* [Work instruction]
Print the entire listing. Each line must match the original exactly.

Material provided START

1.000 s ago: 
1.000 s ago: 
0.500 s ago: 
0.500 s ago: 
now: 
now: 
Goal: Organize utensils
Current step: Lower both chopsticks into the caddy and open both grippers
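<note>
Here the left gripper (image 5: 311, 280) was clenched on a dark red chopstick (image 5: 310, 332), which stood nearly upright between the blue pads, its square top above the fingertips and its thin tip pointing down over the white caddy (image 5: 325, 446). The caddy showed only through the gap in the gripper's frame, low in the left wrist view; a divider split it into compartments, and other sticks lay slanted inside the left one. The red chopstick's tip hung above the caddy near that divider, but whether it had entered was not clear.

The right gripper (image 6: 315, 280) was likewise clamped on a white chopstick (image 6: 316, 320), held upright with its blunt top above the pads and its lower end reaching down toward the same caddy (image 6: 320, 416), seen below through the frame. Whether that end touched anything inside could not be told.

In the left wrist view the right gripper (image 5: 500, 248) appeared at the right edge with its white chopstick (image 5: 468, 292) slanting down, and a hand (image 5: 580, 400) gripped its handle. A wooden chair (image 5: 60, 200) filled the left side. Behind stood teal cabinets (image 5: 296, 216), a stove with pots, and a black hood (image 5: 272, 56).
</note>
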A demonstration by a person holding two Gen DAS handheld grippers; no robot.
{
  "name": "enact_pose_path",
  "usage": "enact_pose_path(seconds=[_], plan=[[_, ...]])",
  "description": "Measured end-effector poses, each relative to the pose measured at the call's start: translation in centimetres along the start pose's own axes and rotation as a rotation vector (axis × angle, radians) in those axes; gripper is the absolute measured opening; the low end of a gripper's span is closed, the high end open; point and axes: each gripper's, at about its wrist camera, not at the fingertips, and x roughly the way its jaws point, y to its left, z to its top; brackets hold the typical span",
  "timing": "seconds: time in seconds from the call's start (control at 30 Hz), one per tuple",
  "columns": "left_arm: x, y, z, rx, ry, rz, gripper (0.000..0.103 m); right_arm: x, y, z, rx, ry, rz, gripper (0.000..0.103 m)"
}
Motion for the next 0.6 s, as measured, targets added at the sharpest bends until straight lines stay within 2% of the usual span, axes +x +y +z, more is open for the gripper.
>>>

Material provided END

* [Your response]
1.000 s ago: 
1.000 s ago: 
0.500 s ago: 
0.500 s ago: 
now: 
now: 
Goal: Organize utensils
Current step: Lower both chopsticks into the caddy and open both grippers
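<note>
Here the left gripper (image 5: 311, 280) was clenched on a dark red chopstick (image 5: 310, 332), which stood nearly upright between the blue pads, its square top above the fingertips and its thin tip pointing down over the white caddy (image 5: 325, 446). The caddy showed only through the gap in the gripper's frame, low in the left wrist view; a divider split it into compartments, and other sticks lay slanted inside the left one. The red chopstick's tip hung above the caddy near that divider, but whether it had entered was not clear.

The right gripper (image 6: 315, 280) was likewise clamped on a white chopstick (image 6: 316, 320), held upright with its blunt top above the pads and its lower end reaching down toward the same caddy (image 6: 320, 416), seen below through the frame. Whether that end touched anything inside could not be told.

In the left wrist view the right gripper (image 5: 500, 248) appeared at the right edge with its white chopstick (image 5: 468, 292) slanting down, and a hand (image 5: 580, 400) gripped its handle. A wooden chair (image 5: 60, 200) filled the left side. Behind stood teal cabinets (image 5: 296, 216), a stove with pots, and a black hood (image 5: 272, 56).
</note>
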A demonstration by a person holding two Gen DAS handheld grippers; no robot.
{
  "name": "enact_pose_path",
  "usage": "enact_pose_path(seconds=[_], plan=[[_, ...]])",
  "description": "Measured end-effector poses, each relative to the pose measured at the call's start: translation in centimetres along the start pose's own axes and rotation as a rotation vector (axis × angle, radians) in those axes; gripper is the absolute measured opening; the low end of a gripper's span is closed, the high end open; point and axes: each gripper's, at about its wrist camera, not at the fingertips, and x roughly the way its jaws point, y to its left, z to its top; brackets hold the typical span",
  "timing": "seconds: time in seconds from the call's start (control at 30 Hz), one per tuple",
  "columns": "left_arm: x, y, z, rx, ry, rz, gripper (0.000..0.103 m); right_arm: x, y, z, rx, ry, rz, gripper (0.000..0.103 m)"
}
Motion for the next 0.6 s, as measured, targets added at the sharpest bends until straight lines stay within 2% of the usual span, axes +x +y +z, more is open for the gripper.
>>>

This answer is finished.